Right you are, thank you Cody.
Wondering if I may reach out again to the list and ask a similar question
in a more specific way:
Scenario: Cassandra 3.x, small cluster (<10 nodes), 1 DC
Is a batch warn threshold of 50kb, and average batch sizes in the 40kb
range a recipe for regret? Should we be considering a solution such as
Cody elucidated earlier in the thread, or am I over-worrying the issue?
On Wed, Dec 7, 2016 at 4:08 PM, Cody Yancey wrote:
> There is a disconnect between write.3 and write.4, but it can only affect
> performance, not consistency. The presence or absence of a row's txnUUID in
> the IncompleteTransactions table is the ultimate source of truth, and rows
> whose txnUUID are not null will be checked against that truth in the read
> path.
>
> And yes, it is a good point, failures with this model will accumulate and
> degrade performance if you never clear out old failed transactions. The
> tables we have that use this generally use TTLs so we don't really care as
> long as irrecoverable transaction failures are very rare.
>
> Thanks,
> Cody
>
> On Wed, Dec 7, 2016 at 1:56 PM, Voytek Jarnot
> wrote:
>
>> Appreciate the long writeup Cody.
>>
>> Yeah, we're good with temporary inconsistency (thankfully) as well. I'm
>> going to try to ride the batch train and hope it doesn't derail - our load
>> is fairly static (or, more precisely, increase in load is fairly slow and
>> can be projected).
>>
>> Enjoyed your two-phase commit text. Presumably one would also have some
>> cleanup implementation that culls any failed updates (write.5) which could
>> be identified in read.3 / read.4? Still a disconnect possible between
>> write.3 and write.4, but there's always something...
>>
>> We're insert-only (well, with some deletes via TTL, but anyway), so
>> that's somewhat tempting, but I'd rather not prematurely optimize. Unless,
>> of course, anyone's got experience such that "batches over XXkb are
>> definitely going to be a problem".
>>
>> Appreciate everyone's time.
>> --Voytek Jarnot
>>
>> On Wed, Dec 7, 2016 at 11:31 AM, Cody Yancey wrote:
>>
>>> Hi Voytek,
>>> I think the way you are using it is definitely the canonical way.

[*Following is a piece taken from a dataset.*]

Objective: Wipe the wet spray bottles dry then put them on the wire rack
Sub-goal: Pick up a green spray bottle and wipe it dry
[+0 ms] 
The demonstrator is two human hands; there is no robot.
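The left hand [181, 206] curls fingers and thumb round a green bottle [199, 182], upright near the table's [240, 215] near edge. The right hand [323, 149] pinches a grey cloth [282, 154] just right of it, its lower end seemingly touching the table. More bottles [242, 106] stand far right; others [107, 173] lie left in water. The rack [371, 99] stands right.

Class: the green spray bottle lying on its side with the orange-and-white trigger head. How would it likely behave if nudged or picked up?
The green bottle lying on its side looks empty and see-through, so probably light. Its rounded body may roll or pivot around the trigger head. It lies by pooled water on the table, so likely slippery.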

>>> Unfortunately, as you learned, there are some gotchas. We tried
>>> substantially increasing the batch size and it worked for a while, until we
>>> reached new scale, and we increased it again, and so forth. It works, but
>>> soon you start getting write timeouts, lots of them. And the thing about
>>> multi-partition batch statements is that they offer atomicity, but not
>>> isolation. This means your database can temporarily be in an inconsistent
>>> state while writes are propagating to the various machines.
>>>
>>> For our use case, we could deal with temporary inconsistency, as long as
>>> it was for a strictly bounded period of time, on the order of a few
>>> seconds. Unfortunately, as with all things eventually consistent, it
>>> degrades to "totally inconsistent" when your database is under heavy load
>>> and the time-bounds expand beyond what the application can handle. When a
>>> batch write times out, it often still succeeds (eventually) but your tables
>>> can be inconsistent for
>>>
>>> minutes, even while nodetool status shows all nodes up and normal.
>>>
>>> But there is another way, that requires us to take a page from our RDBMS
>>> ancestors' book: multi-phase commit.
>>>
>>> Similar to logged batch writes, multi-phase commit patterns typically
>>> entail some write amplification cost for the benefit of stronger
>>> consistency guarantees across isolatable units (in Cassandra's case,
>>> *partitions*). However, multi-phase commit offers stronger guarantees
>>> that batch writes, and ALL of the additional write load is completely
>>> distributed as per your load-balancing policy, where as batch writes all go
>>> through one coordinator node, then get written in their entirety to the
>>> batch log on two or three nodes, and then get dispersed in a distributed
>>> fashion from there.
>>>
>>> A typical two-phase commit pattern looks like this:
>>>
>>> The Write Path
>>>
>>>1. The client code chooses a random UUID.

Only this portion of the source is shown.